To do: Within the listing below, please copy exactly the lines between the line holding "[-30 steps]" and the line holding "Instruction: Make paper", inclusive.

════════════════════

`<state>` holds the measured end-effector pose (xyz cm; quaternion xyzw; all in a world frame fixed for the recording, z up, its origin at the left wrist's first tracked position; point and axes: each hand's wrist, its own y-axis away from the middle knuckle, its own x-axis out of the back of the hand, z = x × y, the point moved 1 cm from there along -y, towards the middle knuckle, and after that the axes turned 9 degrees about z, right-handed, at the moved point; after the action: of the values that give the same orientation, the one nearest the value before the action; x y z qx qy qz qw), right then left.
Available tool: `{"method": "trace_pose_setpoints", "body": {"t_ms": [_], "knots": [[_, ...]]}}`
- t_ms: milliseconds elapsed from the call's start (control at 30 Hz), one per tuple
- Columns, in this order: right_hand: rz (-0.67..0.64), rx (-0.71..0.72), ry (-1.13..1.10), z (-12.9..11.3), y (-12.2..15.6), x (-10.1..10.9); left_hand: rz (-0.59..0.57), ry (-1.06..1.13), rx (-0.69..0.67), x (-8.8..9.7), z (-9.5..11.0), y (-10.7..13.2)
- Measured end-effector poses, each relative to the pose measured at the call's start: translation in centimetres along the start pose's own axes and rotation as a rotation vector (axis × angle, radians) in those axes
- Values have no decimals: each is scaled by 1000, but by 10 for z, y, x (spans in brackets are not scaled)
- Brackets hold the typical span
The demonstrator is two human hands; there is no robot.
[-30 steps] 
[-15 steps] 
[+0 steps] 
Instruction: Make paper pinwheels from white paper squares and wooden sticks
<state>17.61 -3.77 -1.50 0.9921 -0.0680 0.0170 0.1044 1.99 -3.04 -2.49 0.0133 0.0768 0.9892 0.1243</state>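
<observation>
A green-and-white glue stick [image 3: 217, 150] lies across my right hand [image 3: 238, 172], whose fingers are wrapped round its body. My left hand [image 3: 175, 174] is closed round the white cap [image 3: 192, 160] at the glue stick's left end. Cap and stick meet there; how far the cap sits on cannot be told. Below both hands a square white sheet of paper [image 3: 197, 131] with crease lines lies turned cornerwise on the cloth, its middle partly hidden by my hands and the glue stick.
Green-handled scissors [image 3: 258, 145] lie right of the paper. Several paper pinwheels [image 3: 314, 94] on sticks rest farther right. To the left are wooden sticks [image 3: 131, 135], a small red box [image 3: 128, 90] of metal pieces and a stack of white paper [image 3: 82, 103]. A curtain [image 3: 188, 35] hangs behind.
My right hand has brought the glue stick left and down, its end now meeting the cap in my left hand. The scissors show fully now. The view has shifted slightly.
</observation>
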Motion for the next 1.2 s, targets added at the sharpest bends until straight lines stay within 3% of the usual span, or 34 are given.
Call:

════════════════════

Answer to the problem:
[-30 steps] 
[-15 steps] 
[+0 steps] 
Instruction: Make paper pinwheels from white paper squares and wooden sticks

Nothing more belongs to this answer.